- Students and teachers can be affected by anxiety about maths, science and technology (STEM) subjects, which are often perceived as ‘hard’ subjects.
- Negative beliefs, attitudes and emotions formed by past experiences can prevent effective learning in the present.
- Learning to ‘take off the emotional handbrake’ helps students to make progress.
- Working with partners in South Africa, Warwick academics are testing a suite of tools to help teachers and learners manage their emotions and become more effective in the classroom.
In a new international collaboration, experts from the University of Warwick and the University of the Witwatersrand, Johannesburg are training South African teachers in a set of research-informed techniques to address anxiety around science, maths and technology subjects and help learners develop more confidence in their own ability to learn.
The project draws on the work of Sue Johnston-Wilder of the University of Warwick’s Centre for Education Studies, an expert in how the affective domain - the attitudes, beliefs and emotions held by a student - impacts ability to learn mathematics, and Dr Audrey Msimanga of the University of the Witwatersrand, who investigates communication barriers to learning in STEM subjects.
An initial workshop, funded by the Warwick Impact Acceleration Account, has already taken place at Warwick with South African teachers, advisers and academics to refine the project so that it fully reflects local needs, and to provide training in the five tools at the heart of the project. The resources will now be trialled in South African schools in the Gauteng East, Ekurhuleni, and Johannesburg Central districts.
Each tool is developed from robust educational and pedagogical theory and will help teachers and learners draw on the most up-to-date thinking on developing resilience, tackling anxiety, and overcoming communication barriers.
Sue Johnston-Wilder said: “Strong negative emotions are known to shut down cognitive functions.
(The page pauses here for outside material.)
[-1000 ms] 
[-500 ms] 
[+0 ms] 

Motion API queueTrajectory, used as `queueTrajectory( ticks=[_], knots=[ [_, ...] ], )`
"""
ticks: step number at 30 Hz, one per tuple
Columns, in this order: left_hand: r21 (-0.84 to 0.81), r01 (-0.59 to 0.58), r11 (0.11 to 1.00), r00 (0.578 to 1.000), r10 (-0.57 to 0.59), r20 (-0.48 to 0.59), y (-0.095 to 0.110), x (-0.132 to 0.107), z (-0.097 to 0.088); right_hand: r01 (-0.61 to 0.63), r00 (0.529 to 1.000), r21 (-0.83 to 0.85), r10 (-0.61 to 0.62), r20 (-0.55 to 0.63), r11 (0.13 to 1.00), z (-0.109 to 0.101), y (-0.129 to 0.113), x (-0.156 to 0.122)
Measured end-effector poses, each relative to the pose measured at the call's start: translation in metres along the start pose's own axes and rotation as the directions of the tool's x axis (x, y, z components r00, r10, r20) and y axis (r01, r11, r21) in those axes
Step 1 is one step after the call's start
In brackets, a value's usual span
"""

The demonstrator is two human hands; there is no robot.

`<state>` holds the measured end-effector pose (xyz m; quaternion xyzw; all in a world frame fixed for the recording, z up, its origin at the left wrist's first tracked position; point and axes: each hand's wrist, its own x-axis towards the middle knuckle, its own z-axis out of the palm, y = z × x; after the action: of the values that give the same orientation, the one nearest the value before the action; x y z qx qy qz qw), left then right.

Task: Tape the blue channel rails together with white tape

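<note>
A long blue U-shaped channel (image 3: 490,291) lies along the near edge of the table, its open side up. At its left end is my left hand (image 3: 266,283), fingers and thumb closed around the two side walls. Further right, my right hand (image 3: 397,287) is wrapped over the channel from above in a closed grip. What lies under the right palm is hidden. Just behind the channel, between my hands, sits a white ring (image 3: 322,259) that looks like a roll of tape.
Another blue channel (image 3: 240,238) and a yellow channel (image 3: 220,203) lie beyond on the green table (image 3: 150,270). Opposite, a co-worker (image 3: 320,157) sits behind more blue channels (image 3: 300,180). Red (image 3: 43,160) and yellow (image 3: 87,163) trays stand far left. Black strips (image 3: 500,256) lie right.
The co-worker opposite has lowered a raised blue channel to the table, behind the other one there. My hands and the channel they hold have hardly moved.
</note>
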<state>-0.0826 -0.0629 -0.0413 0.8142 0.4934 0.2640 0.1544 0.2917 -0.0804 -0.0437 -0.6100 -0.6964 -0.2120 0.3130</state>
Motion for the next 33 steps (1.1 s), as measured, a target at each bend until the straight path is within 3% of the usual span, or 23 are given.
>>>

A student who lacks confidence in their maths skills or who suffers anxiety is not able to fully engage with the subject and succeed in their learning. When we teach students how to be more resilient, and equip them with strategies to check their anxiety, we see improvement in their learning.
The tools are:-
- The Growth Zone Model, developed at Warwick by Sue Johnston-Wilder and Dr Clare Lee: this helps a student distinguish between their comfort zone, where they are confident in their STEM skills, the growth zone, where they are challenged but supported, and the danger zone where they feel out of control and under too much stress to learn effectively.
- The grid of communication styles, developed in South Africa by Dr Msimanga, from work by Scott and Mortimer: this helps the teacher adapt to the child’s preferred learning language.
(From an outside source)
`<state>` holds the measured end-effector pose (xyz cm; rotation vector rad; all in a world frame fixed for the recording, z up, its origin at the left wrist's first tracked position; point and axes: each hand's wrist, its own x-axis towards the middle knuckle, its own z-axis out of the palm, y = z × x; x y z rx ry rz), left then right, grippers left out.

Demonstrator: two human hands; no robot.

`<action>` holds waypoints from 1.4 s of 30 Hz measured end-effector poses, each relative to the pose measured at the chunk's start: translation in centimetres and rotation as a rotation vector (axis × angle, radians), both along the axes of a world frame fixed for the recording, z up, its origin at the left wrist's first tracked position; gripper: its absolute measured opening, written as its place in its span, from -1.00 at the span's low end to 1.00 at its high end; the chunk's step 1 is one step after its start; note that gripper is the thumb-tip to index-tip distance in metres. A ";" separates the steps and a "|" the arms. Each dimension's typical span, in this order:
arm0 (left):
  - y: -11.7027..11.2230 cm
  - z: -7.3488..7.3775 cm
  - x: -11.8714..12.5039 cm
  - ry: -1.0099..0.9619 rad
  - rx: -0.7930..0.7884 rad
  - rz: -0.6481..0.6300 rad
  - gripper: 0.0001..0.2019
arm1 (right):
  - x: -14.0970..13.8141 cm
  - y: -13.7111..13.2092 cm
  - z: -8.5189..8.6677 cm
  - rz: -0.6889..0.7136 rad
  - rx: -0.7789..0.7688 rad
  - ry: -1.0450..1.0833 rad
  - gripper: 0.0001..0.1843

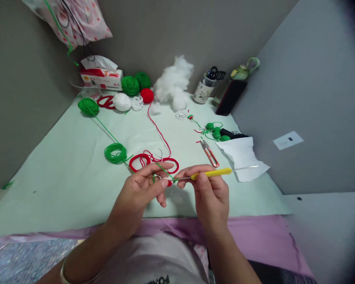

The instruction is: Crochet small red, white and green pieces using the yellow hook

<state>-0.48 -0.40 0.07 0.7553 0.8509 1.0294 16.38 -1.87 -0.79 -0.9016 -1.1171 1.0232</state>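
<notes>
Person (130, 268) is wearing a pale greyish top (154, 256), dark capitals (162, 280) are showing on it, slim whitish bangle (62, 271) is circling the left forearm (90, 249)

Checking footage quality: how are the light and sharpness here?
Head view: soft light, a faint shadow on the table between left hand and right hand; right edge falls to black; the yellow-handled crochet hook reads clearly, but the red yarn piece is too small to show stitches.

Soft, diffuse light covered the pale tabletop (68, 189), where my left hand (142, 187) and right hand (211, 189) cast only faint shadows. Dark, blurred vignetting closed the right edge, wide-angle distortion splayed the grey partitions (319, 90), and the small red piece (169, 183) between my hands lacked resolved detail.
</notes>
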 end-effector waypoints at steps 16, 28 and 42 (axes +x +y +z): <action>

- The relaxation response: just as the fight or flight response can be triggered, a relaxation response can be triggered with techniques such as controlled breathing or exercise.
- The ladder of accessibility: this tool helps to bridge the gap between the learner’s current understanding and the expert’s understanding of a topic.
- The Explore-Options-Actions framework: this sets out a framework for helping a learner solve a problem which has them stumped, based on Egan’s ‘skilled helper’.
Participating teachers will receive an ‘intervention handbook’ and join an online support group to help them apply the ideas and cascade successful practice within their own schools and districts.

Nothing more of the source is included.